Work through the material below line by line and say how many lines include the word "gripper". Only the number, please.

Start of DATASET EXCERPT

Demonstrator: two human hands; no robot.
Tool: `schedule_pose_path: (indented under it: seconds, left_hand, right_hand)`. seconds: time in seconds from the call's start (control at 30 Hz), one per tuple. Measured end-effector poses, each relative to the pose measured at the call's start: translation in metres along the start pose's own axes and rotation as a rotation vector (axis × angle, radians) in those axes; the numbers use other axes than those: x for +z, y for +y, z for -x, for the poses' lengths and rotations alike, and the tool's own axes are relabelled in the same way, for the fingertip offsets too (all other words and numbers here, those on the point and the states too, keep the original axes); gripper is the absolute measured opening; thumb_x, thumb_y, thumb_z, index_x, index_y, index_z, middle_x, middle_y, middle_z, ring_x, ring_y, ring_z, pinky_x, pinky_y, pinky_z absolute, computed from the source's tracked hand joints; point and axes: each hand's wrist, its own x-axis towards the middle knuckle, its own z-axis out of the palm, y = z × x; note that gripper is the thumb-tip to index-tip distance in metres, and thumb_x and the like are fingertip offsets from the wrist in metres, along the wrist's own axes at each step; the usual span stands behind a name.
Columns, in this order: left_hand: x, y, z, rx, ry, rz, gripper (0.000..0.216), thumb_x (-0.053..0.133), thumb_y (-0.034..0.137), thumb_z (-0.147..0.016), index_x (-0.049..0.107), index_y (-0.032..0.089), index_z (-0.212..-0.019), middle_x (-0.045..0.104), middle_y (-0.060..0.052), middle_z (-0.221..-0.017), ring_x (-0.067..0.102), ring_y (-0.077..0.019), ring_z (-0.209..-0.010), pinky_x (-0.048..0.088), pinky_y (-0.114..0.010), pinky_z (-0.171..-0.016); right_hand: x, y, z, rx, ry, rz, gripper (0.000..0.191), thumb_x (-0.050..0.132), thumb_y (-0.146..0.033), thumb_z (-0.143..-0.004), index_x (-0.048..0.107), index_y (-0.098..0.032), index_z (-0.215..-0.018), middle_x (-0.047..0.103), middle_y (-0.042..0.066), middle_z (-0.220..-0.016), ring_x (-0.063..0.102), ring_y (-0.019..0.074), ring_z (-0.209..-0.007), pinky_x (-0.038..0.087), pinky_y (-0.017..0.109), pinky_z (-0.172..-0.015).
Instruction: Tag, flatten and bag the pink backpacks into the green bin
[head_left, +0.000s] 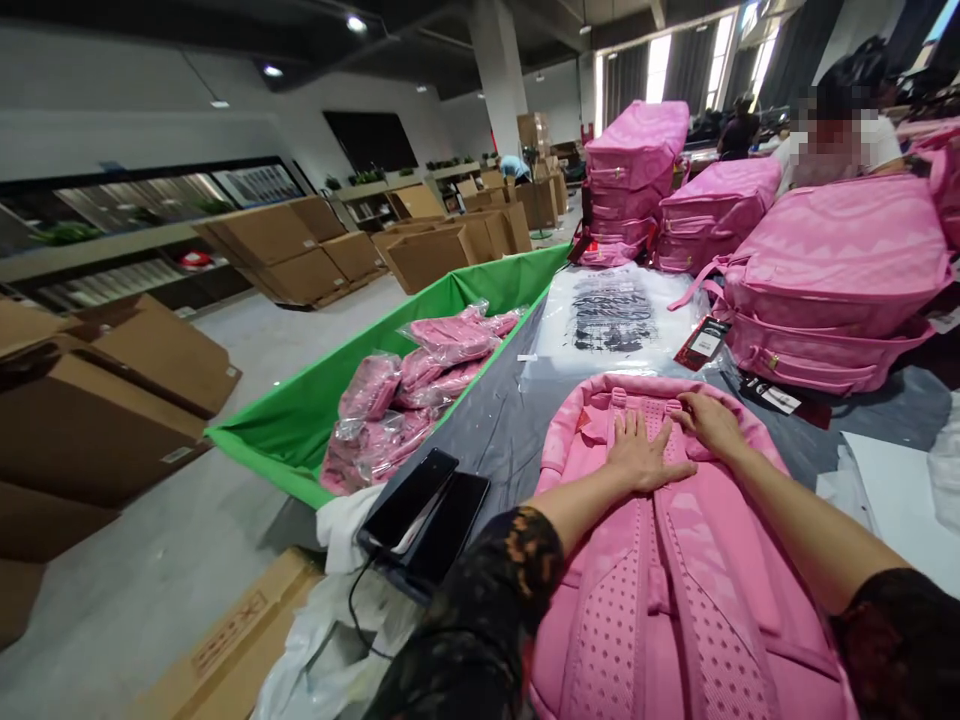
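A pink backpack (750, 530) lies before me with its straps and perforated back panel facing up. My left hand (642, 456) rests on its upper part, fingers spread flat across the shoulder straps. Close to its right, my right hand (709, 424) is closed, thumb and fingertips pinched near the top of the right shoulder strap (701, 590). What exactly lies between those fingertips is too small to make out. Both straps run down the middle of the bag.
Pink backpacks (832, 260) with hang tags are stacked beyond. A pile of printed plastic bags (611, 310) lies on the grey table. Left stands a green bin (270, 420) with wrapped pink items (450, 340). Phones (450, 525) lie at the table's edge. A person (885, 145) is across the table.
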Motion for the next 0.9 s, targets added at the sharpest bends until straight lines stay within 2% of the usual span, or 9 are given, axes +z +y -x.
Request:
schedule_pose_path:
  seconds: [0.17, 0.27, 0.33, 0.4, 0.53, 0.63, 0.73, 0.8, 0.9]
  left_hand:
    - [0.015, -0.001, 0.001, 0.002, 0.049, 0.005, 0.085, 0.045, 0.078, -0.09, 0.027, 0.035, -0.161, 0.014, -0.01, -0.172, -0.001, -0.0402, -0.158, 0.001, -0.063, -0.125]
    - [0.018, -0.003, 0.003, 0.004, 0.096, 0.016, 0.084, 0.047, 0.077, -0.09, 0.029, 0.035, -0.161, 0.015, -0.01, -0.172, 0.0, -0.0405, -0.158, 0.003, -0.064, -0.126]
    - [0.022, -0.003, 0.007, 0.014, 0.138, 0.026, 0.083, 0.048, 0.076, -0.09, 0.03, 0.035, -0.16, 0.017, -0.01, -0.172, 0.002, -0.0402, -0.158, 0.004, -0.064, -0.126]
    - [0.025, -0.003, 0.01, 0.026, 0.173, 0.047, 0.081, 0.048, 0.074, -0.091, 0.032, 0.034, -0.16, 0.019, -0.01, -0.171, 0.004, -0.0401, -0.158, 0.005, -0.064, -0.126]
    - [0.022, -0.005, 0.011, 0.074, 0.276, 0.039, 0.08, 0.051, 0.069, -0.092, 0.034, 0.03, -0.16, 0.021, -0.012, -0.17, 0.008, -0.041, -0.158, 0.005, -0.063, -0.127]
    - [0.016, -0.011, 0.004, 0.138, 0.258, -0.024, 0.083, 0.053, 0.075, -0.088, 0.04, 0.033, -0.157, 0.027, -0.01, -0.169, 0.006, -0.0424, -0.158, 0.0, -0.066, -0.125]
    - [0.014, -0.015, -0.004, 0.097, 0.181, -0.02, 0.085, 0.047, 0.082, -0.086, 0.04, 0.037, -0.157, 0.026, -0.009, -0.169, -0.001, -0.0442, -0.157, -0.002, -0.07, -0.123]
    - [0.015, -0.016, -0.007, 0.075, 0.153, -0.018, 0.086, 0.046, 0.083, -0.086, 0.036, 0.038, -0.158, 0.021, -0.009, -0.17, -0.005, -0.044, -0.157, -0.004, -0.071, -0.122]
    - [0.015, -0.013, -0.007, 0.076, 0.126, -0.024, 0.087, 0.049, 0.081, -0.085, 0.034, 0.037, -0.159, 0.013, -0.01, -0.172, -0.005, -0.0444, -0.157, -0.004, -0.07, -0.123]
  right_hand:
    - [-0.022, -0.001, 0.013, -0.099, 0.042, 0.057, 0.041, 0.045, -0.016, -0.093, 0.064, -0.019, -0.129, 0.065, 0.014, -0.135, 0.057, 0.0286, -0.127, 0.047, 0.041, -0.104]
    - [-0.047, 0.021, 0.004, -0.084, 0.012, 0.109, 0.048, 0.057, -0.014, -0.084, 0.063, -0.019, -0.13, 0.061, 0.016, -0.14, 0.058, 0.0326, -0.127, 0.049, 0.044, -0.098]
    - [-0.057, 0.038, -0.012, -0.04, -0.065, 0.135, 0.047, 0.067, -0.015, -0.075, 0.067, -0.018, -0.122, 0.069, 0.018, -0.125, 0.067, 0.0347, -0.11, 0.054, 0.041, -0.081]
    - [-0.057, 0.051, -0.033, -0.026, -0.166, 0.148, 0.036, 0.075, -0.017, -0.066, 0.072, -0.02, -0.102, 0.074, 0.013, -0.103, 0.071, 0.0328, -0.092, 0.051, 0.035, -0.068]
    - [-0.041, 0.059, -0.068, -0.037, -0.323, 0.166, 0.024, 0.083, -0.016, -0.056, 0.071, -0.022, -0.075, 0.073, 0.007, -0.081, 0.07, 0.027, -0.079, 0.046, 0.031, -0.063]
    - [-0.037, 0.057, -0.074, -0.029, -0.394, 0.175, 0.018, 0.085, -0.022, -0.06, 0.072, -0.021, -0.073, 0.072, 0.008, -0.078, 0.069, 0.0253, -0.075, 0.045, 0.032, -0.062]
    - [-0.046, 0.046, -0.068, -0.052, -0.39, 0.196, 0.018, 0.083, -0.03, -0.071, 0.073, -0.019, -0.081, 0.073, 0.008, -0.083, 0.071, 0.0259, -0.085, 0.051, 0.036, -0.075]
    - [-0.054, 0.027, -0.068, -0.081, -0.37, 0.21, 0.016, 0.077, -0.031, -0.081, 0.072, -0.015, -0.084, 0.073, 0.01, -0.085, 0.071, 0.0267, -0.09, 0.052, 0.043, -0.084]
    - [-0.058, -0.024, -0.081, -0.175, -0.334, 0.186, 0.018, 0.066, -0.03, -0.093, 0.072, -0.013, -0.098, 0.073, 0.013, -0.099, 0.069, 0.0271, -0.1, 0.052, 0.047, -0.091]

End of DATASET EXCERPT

SOLUTION FOR THIS PROBLEM.
2